In a post on 23 May, we looked at the 9 days in January of 2017 when the Obama administration became the deep state. That post showed who was involved in using federal intelligence and law enforcement agencies against the incoming Trump administration.
This post, emphasizes a single point, one whose import requires a stand-alone focus to absorb. It is just this: in 2016, the FBI already knew everything it was going to know. From the means of intelligence available to it, they knew whether Trump and his closest connections had nefarious or even just questionable links to Russians or people connected with Russians.
There is a tendency to imagine that an ongoing “investigation,” such as Robert Mueller’s in the present day, must be uncovering new information about links to Russians. People have a mental idea, likewise, that something like the Carter Page FISA surveillance, which was authorized in October 2016, allowed the FBI to start looking at things that happened in October 2016.
Perhaps, our minds suppose, the FBI could then reconstruct by other methods things that happened before October 2016 – while continuing to monitor what was going on with Mr. Page after October 2016. However, we think of things as unfolding at the time we find out about them, or of insight being gained on or after, the dates when we know formal decisions were made.
In the age of big data, our thinking is wrong.
I’ve made this point many times before, but always as part of a more extensive post (e.g., most recently, here). The issue probably gets lost in the weeds that way, when it needs instead to be always in the foreground of our thinking.
We don’t even need a lot of detailed information to recognize how much the FBI knew by the end of 2016. We only need three data points about the surveillance.
The Russian Focus
The first, and ultimately most important, is that U.S. agencies would have had the suspect Russians whose names keep coming up under surveillance not only during the election cycle but for years before it.
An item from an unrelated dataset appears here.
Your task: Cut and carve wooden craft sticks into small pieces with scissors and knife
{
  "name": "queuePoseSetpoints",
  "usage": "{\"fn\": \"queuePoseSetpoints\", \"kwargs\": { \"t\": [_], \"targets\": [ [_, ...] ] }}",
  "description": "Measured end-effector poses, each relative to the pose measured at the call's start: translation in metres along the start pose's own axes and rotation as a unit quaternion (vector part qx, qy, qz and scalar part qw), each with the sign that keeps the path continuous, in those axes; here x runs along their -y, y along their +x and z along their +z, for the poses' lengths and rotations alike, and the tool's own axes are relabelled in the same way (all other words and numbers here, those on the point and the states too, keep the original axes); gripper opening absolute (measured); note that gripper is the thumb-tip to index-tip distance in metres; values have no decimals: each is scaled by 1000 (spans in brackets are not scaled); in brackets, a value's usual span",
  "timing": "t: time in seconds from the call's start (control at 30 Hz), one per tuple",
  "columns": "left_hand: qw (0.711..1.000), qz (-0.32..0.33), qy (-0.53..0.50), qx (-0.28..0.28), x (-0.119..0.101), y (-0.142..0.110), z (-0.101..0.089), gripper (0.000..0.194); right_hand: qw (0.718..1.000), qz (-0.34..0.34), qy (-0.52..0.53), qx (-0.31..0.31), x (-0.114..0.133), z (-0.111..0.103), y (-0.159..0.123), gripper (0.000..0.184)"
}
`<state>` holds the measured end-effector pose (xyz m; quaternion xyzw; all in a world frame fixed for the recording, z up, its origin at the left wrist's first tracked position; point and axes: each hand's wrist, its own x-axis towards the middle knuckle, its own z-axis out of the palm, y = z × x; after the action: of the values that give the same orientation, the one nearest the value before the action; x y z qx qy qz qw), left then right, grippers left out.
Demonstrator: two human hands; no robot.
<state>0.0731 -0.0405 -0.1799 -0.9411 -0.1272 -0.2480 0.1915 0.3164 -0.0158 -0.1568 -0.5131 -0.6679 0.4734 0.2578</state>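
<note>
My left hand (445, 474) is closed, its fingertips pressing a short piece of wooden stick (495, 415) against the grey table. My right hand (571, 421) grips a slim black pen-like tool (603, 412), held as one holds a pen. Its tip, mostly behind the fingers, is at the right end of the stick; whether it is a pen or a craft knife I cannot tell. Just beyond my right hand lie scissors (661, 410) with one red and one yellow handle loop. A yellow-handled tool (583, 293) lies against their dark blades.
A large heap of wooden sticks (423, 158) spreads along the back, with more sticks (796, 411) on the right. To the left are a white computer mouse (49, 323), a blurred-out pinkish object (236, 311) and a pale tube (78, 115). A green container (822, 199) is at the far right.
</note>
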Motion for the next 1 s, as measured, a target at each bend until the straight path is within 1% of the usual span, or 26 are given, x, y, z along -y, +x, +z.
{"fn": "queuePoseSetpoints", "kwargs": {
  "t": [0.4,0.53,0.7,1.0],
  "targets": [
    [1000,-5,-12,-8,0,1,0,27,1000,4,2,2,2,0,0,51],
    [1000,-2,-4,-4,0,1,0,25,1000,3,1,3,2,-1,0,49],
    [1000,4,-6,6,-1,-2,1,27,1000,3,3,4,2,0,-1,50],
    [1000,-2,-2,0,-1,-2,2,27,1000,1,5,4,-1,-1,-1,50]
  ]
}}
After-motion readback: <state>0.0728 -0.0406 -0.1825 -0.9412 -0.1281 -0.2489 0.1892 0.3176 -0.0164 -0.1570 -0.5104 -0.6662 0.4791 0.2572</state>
The FISA constraints that limit surveillance apply almost entirely to the correspondents on the “U.S. person” end of communications transactions. Foreign targets are fair game. But that doesn’t mean the FBI doesn’t get a good picture of which Americans are involved with the top foreign targets. When the U.S. has had Russian oligarchs and government operatives under surveillance for years, the FBI knows who their associates are, and what they’re into. (I’ve laid out before the extent to which top DOJ and FBI officials were familiar with many of these Russian targets and their connections.)
The FBI’s options for identifying untoward links between Trump and Russians were the same throughout the entire period preceding 2016, and extending to the end of the campaign. The idea that U.S. agencies had to be awakened in 2016 to the potential of their activities, and were starting with a blank or murky vista on them, is a misleading impression created by the “Russia” narrative.
There were better odds of finding such links — if they existed — than of finding almost any other kind because the Russians were already being tracked.
The Campaign Focus
The second data point is that Paul Manafort and Carter Page were both under FISA surveillance in 2016. Manafort was reportedly under scrutiny at the time he joined the Trump campaign in late March of 2016. We’ve known this for months and considered it in light of other significant things that happened in March 2016 – things that may have included the activation of Stefan Halper as a “confidential source” (or agent-provocateur) for the FBI.
CNN reported in September 2017 that Manafort had been under FISA surveillance since as early as 2014, and was still so when he joined the Trump campaign. On the assumption that Manafort was highly likely to be in contact with Trump and/or members of Trump’s professional entourage between 2014 and March 2016, that means the FBI could have had much of the Trump team under surveillance as well.
That said, keep in mind: the basis for persistent surveillance had a connection to whatever improper activity the FBI suspected or was trying to build a picture of.